TASK OBJECTIVE
Every record below is to be repeated exactly, with the pictures left out.

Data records
--------------------------------

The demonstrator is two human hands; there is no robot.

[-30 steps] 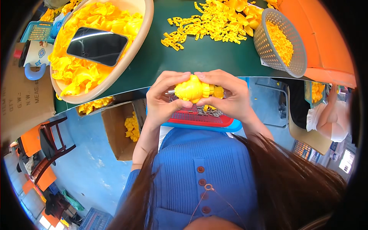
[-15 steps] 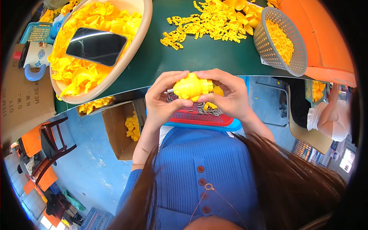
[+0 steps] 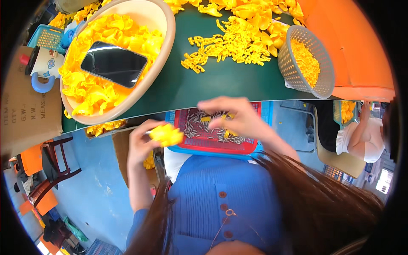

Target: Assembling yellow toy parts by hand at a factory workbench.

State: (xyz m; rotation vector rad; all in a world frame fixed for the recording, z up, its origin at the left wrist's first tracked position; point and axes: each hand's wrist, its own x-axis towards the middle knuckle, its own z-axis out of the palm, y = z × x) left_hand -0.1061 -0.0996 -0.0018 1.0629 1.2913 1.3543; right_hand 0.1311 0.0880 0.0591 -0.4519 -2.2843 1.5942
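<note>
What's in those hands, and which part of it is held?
The left hand holds a lumpy yellow plastic piece by its left end; blur hides the exact contact. The right hand appears empty.

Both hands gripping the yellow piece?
No, only the left hand holds the yellow piece; the right hand is open and apart from it.
</note>
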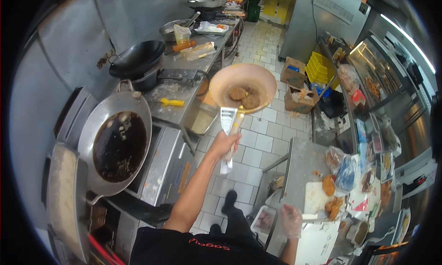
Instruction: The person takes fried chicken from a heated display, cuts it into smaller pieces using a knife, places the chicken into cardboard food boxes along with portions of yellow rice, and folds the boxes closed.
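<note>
My left hand is closed round the pale handle of a beige-lined frying pan, holding it out over the floor. A metal spatula is pinched along the handle in the same hand. Two browned patties lie in the bottom of the pan. My right hand, in a clear plastic glove, hovers at the left edge of the prep table, beside a white cutting board. Its fingers look loosely apart, with nothing visible in them. Fried pieces lie on and beside that board.
On my left a wide wok holds dark oil, and a black wok stands behind it. A yellow-handled tool lies on the steel counter. Cardboard boxes and yellow crates stand along the tiled floor's right side.
</note>
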Available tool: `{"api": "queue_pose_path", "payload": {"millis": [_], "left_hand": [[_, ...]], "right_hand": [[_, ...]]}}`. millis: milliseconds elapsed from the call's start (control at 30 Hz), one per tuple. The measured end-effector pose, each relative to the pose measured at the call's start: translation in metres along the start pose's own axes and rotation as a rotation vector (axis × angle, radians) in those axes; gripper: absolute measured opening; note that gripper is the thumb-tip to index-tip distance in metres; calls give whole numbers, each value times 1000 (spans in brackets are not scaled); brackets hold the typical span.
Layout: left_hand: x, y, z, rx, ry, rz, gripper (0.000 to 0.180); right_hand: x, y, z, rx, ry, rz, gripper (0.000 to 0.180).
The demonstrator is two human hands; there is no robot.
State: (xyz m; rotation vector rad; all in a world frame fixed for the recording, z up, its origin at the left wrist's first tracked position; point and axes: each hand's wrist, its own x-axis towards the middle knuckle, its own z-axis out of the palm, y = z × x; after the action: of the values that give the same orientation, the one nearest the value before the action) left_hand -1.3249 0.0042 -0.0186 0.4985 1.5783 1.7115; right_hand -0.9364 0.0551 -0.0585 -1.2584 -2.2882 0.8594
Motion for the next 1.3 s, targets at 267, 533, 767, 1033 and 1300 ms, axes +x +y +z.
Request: {"api": "queue_pose_path", "payload": {"millis": [267,533,767,1033,1300], "left_hand": [[289,30,-25,-395,235,253,17],[486,36,-89,-342,707,135,32],[584,-21,-276,-498,683,112,37],[432,-91,-92,-101,509,40,60],[127,-159,126,272,-467,-233,57]], "right_hand": [[183,-3,52,41,-27,132,30],[290,-71,46,26,-151,30,31],[244,-75,51,55,-173,181,33],[147,-91,81,-72,6,522,39],[24,-89,48,121,370,744,33]]}}
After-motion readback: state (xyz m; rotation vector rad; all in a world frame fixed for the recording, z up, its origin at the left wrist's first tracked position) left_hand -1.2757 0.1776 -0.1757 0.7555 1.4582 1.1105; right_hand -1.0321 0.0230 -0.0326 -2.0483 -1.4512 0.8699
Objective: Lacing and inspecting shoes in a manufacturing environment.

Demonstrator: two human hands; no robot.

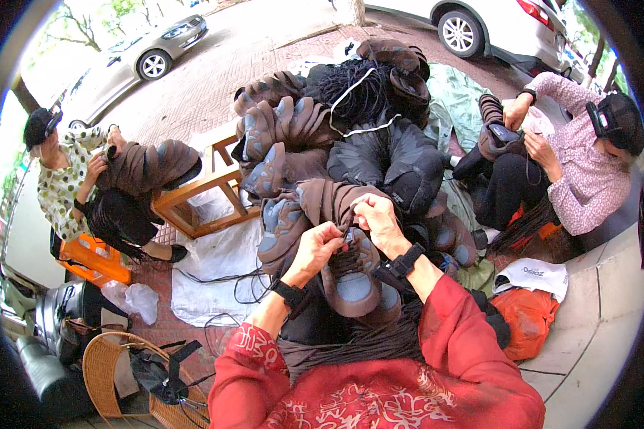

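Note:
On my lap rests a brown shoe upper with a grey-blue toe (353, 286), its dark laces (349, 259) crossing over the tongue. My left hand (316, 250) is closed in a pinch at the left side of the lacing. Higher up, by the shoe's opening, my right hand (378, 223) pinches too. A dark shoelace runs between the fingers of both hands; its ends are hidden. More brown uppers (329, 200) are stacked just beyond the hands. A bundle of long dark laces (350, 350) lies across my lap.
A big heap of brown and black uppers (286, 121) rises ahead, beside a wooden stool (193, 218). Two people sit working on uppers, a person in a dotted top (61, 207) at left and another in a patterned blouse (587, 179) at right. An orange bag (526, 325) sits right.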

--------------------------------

WORKED SOLUTION
The demonstrator is two human hands; there is no robot.

[-30 steps] 
[-15 steps] 
[+0 steps] 

Target: Assembling yellow toy parts by hand at a factory workbench.

State: (xyz m; rotation vector rad; all in a world frame fixed for the recording, z up, its origin at the left wrist's first tracked position; point and axes: each hand's wrist, its own x-axis towards the middle knuckle, its own z-axis out of the palm, y = z × x) left_hand -0.1061 -0.0996 -0.0018 1.0629 1.2913 1.3543; right_hand 0.1311 0.0880 0.0591 -0.4519 -2.2843 1.5942
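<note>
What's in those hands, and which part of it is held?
The left hand holds a lumpy yellow plastic piece by its left end; blur hides the exact contact. The right hand appears empty.

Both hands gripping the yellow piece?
No, only the left hand holds the yellow piece; the right hand is open and apart from it.
</note>
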Instruction: The person takes fried chicken from a heated display, cuts it into smaller pieces using a knife, places the chicken into cardboard food boxes along with portions of yellow rice, and folds the boxes closed.
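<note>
My left hand is closed round the pale handle of a beige-lined frying pan, holding it out over the floor. A metal spatula is pinched along the handle in the same hand. Two browned patties lie in the bottom of the pan. My right hand, in a clear plastic glove, hovers at the left edge of the prep table, beside a white cutting board. Its fingers look loosely apart, with nothing visible in them. Fried pieces lie on and beside that board.
On my left a wide wok holds dark oil, and a black wok stands behind it. A yellow-handled tool lies on the steel counter. Cardboard boxes and yellow crates stand along the tiled floor's right side.
</note>
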Available tool: `{"api": "queue_pose_path", "payload": {"millis": [_], "left_hand": [[_, ...]], "right_hand": [[_, ...]]}}`. millis: milliseconds elapsed from the call's start (control at 30 Hz), one per tuple. The measured end-effector pose, each relative to the pose measured at the call's start: translation in metres along the start pose's own axes and rotation as a rotation vector (axis × angle, radians) in those axes; gripper: absolute measured opening; note that gripper is the thumb-tip to index-tip distance in metres; calls give whole numbers, each value times 1000 (spans in brackets are not scaled); brackets hold the typical span.
Layout: left_hand: x, y, z, rx, ry, rz, gripper (0.000 to 0.180); right_hand: x, y, z, rx, ry, rz, gripper (0.000 to 0.180).
The demonstrator is two human hands; there is no robot.
State: (xyz m; rotation vector rad; all in a world frame fixed for the recording, z up, its origin at the left wrist's first tracked position; point and axes: each hand's wrist, its own x-axis towards the middle knuckle, its own z-axis out of the palm, y = z × x; after the action: of the values that give the same orientation, the one nearest the value before the action) left_hand -1.3249 0.0042 -0.0186 0.4985 1.5783 1.7115; right_hand -0.9364 0.0551 -0.0585 -1.2584 -2.2882 0.8594
Motion for the next 1.3 s, targets at 267, 533, 767, 1033 and 1300 ms, axes +x +y +z.
Request: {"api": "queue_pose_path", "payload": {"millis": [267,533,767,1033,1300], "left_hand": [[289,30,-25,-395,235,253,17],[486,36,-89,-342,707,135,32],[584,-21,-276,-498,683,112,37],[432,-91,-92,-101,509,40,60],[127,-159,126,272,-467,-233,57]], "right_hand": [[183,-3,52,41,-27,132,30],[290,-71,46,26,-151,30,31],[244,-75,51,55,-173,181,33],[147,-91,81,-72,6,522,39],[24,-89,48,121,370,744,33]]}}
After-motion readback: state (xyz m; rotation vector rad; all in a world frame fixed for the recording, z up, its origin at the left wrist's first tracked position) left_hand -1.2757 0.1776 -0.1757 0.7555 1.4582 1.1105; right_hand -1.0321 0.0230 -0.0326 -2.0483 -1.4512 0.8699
Objective: Lacing and inspecting shoes in a manufacturing environment.

Demonstrator: two human hands; no robot.


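Note:
On my lap rests a brown shoe upper with a grey-blue toe (353, 286), its dark laces (349, 259) crossing over the tongue. My left hand (316, 250) is closed in a pinch at the left side of the lacing. Higher up, by the shoe's opening, my right hand (378, 223) pinches too. A dark shoelace runs between the fingers of both hands; its ends are hidden. More brown uppers (329, 200) are stacked just beyond the hands. A bundle of long dark laces (350, 350) lies across my lap.
A big heap of brown and black uppers (286, 121) rises ahead, beside a wooden stool (193, 218). Two people sit working on uppers, a person in a dotted top (61, 207) at left and another in a patterned blouse (587, 179) at right. An orange bag (526, 325) sits right.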

The answer is complete.